= About this task =
Return every line below exactly, without dropping any.
---------- Material provided ----------
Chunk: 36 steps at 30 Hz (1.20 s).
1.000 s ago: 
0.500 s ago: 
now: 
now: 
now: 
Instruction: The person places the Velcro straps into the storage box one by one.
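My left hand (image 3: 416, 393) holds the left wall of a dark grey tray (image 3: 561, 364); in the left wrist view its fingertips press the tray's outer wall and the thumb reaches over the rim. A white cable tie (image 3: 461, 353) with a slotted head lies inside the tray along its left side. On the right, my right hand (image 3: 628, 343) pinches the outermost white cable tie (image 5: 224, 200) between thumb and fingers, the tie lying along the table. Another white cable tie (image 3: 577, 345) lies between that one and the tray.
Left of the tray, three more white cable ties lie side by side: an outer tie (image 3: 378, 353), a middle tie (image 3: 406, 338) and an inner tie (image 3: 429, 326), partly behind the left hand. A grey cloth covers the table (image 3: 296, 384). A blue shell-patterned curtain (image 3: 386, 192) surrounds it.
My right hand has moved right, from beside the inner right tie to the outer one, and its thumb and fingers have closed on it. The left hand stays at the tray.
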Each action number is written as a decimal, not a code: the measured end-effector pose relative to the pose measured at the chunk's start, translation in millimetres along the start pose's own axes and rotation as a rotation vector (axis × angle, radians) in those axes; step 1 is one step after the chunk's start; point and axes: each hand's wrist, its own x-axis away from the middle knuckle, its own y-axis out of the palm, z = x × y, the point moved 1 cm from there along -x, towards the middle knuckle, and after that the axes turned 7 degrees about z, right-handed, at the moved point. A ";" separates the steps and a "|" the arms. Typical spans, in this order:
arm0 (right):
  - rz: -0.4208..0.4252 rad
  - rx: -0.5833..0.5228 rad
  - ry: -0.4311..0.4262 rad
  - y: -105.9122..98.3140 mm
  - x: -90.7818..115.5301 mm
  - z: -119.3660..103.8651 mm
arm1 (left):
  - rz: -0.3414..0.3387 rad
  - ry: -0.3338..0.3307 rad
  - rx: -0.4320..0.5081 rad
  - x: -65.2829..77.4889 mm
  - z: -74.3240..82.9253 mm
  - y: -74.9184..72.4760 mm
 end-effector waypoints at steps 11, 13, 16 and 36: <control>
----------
= Solved exercise =
Chunk: 36 steps at 30 Hz (1.20 s).
1.000 s ago: 
0.500 s ago: 
now: 
now: 
now: 
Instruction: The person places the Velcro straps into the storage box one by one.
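My left hand (image 3: 416, 393) holds the left wall of a dark grey tray (image 3: 561, 364); in the left wrist view its fingertips press the tray's outer wall and the thumb reaches over the rim. A white cable tie (image 3: 461, 353) with a slotted head lies inside the tray along its left side. On the right, my right hand (image 3: 628, 343) pinches the outermost white cable tie (image 5: 224, 200) between thumb and fingers, the tie lying along the table. Another white cable tie (image 3: 577, 345) lies between that one and the tray.
Left of the tray, three more white cable ties lie side by side: an outer tie (image 3: 378, 353), a middle tie (image 3: 406, 338) and an inner tie (image 3: 429, 326), partly behind the left hand. A grey cloth covers the table (image 3: 296, 384). A blue shell-patterned curtain (image 3: 386, 192) surrounds it.
My right hand has moved right, from beside the inner right tie to the outer one, and its thumb and fingers have closed on it. The left hand stays at the tray.
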Each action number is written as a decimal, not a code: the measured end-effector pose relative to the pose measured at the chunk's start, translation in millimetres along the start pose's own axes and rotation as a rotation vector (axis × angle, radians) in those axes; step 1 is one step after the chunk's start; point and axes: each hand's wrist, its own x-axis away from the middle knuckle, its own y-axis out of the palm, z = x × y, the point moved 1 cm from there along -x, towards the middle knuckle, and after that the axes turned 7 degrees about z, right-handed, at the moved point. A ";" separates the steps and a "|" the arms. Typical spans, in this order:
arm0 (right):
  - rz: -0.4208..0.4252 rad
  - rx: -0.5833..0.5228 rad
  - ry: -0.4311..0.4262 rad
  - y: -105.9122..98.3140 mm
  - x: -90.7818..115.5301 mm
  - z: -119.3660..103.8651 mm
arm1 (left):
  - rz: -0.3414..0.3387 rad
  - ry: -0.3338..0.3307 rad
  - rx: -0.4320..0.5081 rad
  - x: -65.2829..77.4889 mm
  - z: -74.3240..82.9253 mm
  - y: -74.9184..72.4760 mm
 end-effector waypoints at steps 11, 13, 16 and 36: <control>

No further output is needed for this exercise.